Speaking at a press conference in St. John's, and using a fiery tone, lawyer Richard Cashin, 75, one of the company's five members, said he felt personally compelled to publicly state his view.
"You do these things in the hope they might have some consequence," said Cashin, the founding president of the Fish, Food and Allied Workers Union.
"You do it so you can say, 'I didn't sit by idly when I saw this great boondoggle and mismanagement of my economy and my country, leading us on the road to hell. I stood up.' "
Cashin said the way the plan stands now does not make financial sense.
"It's going to bankrupt the province, potentially. Why would we want to do it?," he said.
The decision to ignore the PUB's recommendation, which found it did not have enough information to recommend the Muskrat Falls project, was particularly problematic for Cashin.
"Look at the disgraceful behaviour of the government before the Public Utilities Board. Nobody here seems to give a damn."
"I got to tell you, when a government behaves in a manner such as that, we should all find it frightening," Cashin added.
The group is made up of men from the three main political stripes.
Cashin is a former Liberal MP who later became active in the NDP.
Cabot Martin was a policy advisor to former Tory premier Brian Peckford.
Bern Coffey and Dennis Browne are St. John's lawyers who have long been active in Liberal circles. Browne is also a former consumer advocate for the province.
Ed Hearn is a Labrador-based lawyer who heads the group.
Speaking up, sparking debate
Hearn said the opposition parties aren't doing enough to speak up and spark debate.
"Muskrat Falls is not a feasible project. It could saddle the province with financial consequences that could be utterly calamitous," said Hearn.
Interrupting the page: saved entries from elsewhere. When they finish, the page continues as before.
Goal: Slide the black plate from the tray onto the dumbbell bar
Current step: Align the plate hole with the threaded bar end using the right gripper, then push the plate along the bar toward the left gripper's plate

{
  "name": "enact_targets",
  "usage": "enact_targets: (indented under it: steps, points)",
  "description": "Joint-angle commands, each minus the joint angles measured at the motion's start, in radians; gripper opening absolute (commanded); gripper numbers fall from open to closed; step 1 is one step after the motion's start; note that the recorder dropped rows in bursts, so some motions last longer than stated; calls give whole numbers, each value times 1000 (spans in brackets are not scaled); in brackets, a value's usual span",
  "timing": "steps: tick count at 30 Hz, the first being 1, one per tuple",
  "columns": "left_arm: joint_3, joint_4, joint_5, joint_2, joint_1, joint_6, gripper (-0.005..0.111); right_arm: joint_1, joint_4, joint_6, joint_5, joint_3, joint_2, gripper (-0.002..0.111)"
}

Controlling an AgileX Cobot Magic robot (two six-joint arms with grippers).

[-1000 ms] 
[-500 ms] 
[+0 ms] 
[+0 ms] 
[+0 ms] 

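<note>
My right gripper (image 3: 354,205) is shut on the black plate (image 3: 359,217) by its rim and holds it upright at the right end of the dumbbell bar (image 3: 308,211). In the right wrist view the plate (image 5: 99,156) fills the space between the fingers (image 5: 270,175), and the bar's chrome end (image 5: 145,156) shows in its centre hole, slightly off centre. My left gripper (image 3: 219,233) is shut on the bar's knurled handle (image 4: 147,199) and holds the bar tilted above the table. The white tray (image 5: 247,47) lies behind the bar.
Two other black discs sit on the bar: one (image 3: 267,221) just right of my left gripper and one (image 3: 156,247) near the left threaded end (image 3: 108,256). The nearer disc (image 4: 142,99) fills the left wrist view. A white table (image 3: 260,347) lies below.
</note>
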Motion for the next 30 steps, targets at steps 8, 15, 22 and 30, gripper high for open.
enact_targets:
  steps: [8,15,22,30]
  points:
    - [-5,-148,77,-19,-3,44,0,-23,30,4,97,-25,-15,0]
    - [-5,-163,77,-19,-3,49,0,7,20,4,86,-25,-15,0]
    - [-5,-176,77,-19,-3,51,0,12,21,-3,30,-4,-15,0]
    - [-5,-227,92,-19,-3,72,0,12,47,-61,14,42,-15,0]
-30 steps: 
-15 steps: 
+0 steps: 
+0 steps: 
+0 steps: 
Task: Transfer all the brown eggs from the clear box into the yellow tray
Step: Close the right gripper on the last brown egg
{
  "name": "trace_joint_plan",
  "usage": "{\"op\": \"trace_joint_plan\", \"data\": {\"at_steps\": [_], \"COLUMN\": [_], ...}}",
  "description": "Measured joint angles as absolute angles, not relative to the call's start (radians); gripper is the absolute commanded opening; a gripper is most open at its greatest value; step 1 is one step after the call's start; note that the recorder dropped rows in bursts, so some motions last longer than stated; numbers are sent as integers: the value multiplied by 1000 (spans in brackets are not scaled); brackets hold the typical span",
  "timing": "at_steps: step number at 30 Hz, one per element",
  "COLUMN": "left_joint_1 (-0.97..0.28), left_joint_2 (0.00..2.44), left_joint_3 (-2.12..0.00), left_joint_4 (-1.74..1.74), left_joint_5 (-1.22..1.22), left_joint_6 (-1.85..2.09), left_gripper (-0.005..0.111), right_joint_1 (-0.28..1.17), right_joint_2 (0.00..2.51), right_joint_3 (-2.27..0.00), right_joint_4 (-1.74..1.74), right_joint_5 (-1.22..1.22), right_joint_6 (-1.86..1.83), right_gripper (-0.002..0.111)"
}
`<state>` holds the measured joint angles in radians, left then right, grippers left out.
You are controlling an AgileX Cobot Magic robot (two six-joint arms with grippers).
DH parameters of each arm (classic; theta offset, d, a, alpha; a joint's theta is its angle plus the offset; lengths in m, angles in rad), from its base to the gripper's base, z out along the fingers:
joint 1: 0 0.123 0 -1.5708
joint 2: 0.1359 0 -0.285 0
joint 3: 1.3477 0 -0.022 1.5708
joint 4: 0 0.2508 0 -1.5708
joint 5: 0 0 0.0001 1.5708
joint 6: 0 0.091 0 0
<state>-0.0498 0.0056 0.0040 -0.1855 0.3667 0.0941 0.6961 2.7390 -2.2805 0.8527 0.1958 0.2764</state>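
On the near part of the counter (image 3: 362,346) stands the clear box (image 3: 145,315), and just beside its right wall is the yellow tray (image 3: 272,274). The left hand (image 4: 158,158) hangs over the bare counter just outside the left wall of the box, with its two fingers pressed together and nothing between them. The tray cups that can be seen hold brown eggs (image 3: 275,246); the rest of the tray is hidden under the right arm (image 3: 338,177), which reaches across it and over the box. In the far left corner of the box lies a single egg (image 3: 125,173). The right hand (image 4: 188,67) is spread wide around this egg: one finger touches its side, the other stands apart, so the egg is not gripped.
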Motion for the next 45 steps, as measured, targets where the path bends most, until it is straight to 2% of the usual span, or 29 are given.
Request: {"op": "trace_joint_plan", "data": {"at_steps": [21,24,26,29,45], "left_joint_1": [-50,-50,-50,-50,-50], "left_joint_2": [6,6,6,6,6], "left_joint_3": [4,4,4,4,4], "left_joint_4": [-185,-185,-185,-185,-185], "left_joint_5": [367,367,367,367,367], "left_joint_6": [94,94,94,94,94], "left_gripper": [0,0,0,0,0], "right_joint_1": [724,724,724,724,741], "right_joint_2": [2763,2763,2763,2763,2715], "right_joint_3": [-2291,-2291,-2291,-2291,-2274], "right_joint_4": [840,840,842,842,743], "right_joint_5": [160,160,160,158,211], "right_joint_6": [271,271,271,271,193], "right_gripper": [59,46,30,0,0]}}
The company wants the government to outline the total costs of the project.
It also wants the government to explore other projects, as well as smaller and cheaper hydroelectric projects such as smaller dams, natural gas, and energy conservation between now and 2041, the year when the province takes back control of the Upper Churchill.
The group is also pushing for the government to be more transparent, and take more time to do its homework before pushing the project ahead further.
"It hasn't really sunk into the public yet just how beyond belief this government's behaviour has become," said Cashin.